What you should do: Filter this listing down to the lines that contain the word "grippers", and copy them.

Data block:
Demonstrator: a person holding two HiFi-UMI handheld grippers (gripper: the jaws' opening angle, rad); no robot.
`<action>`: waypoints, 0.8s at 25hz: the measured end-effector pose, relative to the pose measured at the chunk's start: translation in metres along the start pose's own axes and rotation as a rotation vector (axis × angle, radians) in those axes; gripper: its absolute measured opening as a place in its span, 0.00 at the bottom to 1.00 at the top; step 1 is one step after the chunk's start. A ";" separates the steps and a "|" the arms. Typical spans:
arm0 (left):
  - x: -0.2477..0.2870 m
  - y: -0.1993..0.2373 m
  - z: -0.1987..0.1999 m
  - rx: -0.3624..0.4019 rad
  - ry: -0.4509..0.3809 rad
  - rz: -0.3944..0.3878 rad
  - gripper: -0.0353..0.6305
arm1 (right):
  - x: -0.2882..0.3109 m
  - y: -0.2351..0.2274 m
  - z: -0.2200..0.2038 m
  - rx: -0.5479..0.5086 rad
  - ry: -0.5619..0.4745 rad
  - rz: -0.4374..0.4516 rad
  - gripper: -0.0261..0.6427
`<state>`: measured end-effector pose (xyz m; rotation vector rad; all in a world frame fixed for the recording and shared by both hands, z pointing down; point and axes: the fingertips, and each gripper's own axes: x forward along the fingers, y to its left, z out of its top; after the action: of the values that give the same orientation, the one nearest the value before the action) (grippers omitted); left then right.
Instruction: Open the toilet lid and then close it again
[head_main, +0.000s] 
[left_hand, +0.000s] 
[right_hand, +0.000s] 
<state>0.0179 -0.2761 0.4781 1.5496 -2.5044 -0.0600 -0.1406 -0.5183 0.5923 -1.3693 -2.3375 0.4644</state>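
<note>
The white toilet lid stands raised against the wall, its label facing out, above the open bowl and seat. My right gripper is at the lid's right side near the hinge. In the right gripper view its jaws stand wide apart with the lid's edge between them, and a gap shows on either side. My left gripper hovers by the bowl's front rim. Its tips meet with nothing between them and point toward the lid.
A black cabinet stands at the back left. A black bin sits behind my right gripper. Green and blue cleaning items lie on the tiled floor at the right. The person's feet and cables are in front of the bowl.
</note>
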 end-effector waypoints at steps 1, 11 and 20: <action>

Your response:
Demonstrator: a person holding two HiFi-UMI handheld grippers (gripper: the jaws' opening angle, rad); no robot.
`<state>`: measured end-effector pose (xyz m; rotation vector rad; all in a world frame fixed for the recording and shared by both hands, z pointing down; point and axes: the fingertips, and each gripper's own axes: x forward along the fingers, y to its left, z out of its top; after the action: of the values that give the same orientation, the one nearest the value before the action) (grippers omitted); left then right.

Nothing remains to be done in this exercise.